I need every line from the start of the material below up to and including the line containing "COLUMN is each", restated exactly, with the pictures omitted.

**Data section:**
⟨

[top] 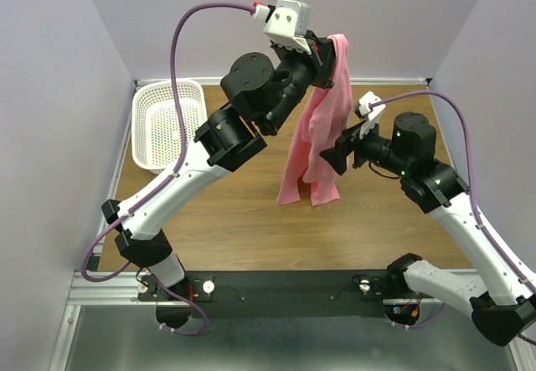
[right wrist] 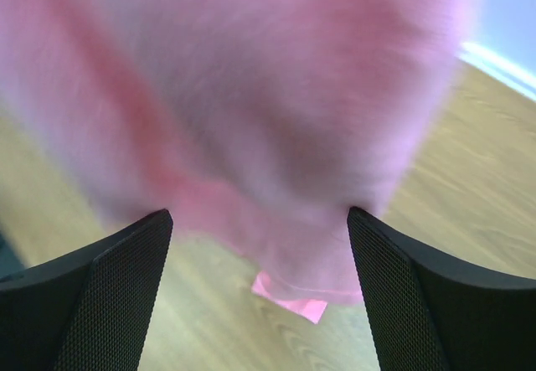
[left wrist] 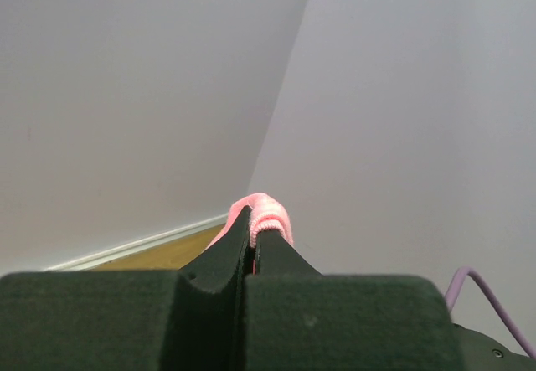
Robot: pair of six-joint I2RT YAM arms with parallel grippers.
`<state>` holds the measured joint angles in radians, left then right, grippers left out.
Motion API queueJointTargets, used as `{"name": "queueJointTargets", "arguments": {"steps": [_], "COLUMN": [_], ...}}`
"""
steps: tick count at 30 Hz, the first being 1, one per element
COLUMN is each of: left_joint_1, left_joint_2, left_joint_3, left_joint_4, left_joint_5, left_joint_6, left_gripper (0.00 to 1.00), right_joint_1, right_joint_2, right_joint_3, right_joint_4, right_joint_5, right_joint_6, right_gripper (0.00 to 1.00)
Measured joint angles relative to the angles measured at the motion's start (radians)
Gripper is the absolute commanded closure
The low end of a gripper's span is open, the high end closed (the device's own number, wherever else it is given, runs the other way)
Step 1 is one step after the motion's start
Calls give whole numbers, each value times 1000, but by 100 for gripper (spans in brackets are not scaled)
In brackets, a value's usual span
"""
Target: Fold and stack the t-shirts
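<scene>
1. One pink t-shirt (top: 314,145) hangs in the air well to the right of the white basket (top: 141,136), bunched into a long drape rather than spread flat.
2. My left pincer (top: 329,55) is clenched on the top of the t-shirt, higher than the basket and to its right. In my left wrist view a small ridge of pink cloth bulges out between the pressed-together fingertips.
3. From that grip the cloth falls toward the wooden table (top: 234,220). Its lowest edge ends to the right of the basket and nearer my bases than the basket is. I cannot tell whether that edge touches the wood or hangs just above it.
4. My right pincer (top: 341,155) is released, its jaws spread wide. It sits on the side of the t-shirt away from the basket, at about the middle of the drape.
5. In my right wrist view blurred pink cloth fills the space ahead of my two black fingers (right wrist: 109,279). I cannot tell whether either finger touches it.
6. At the table's far left corner, the basket stands apart from the t-shirt and both pincers. My left arm's purple cable (top: 177,61) crosses in front of the basket in the top view.
</scene>
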<state>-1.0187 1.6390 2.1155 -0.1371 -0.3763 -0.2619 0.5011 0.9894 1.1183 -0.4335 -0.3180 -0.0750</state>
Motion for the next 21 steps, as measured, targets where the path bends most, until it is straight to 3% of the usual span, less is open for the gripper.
{"name": "queueJointTargets", "arguments": {"steps": [2,5,12,21], "left_joint_1": [0,0,0,0], "left_joint_2": [0,0,6,14], "left_joint_3": [0,0,39,58], "left_joint_4": [0,-10,-66,-88], "left_joint_5": [-6,-38,-140,-181], "left_joint_6": [0,-9,-43,-64], "left_gripper": [100,100,100,100], "right_joint_1": [0,-1,-1,5], "right_joint_2": [-4,-10,-82,16], "right_joint_3": [0,-3,-48,-48], "right_joint_4": [24,40,39,25], "right_joint_5": [76,49,-296,-509], "right_joint_6": [15,14,-56,-82], "right_gripper": [8,9,8,10]}}
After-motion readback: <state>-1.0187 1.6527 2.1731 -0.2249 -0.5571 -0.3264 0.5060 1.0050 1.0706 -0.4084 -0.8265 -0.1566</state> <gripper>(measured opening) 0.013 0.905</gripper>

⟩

**The completed task:**
[top] 
[right wrist] 
[left wrist] 
Robot: pair of six-joint I2RT YAM arms with parallel grippers.
`<state>` holds the measured joint angles in radians, left then right, grippers left out.
Motion API queueJointTargets, used as `{"name": "queueJointTargets", "arguments": {"steps": [_], "COLUMN": [_], ...}}`
"""
steps: tick count at 30 Hz, the first being 1, one per element
COLUMN is each of: left_joint_1, left_joint_2, left_joint_3, left_joint_4, left_joint_5, left_joint_6, left_gripper (0.00 to 1.00), right_joint_1, right_joint_2, right_joint_3, right_joint_4, right_joint_5, right_joint_6, right_gripper (0.00 to 1.00)

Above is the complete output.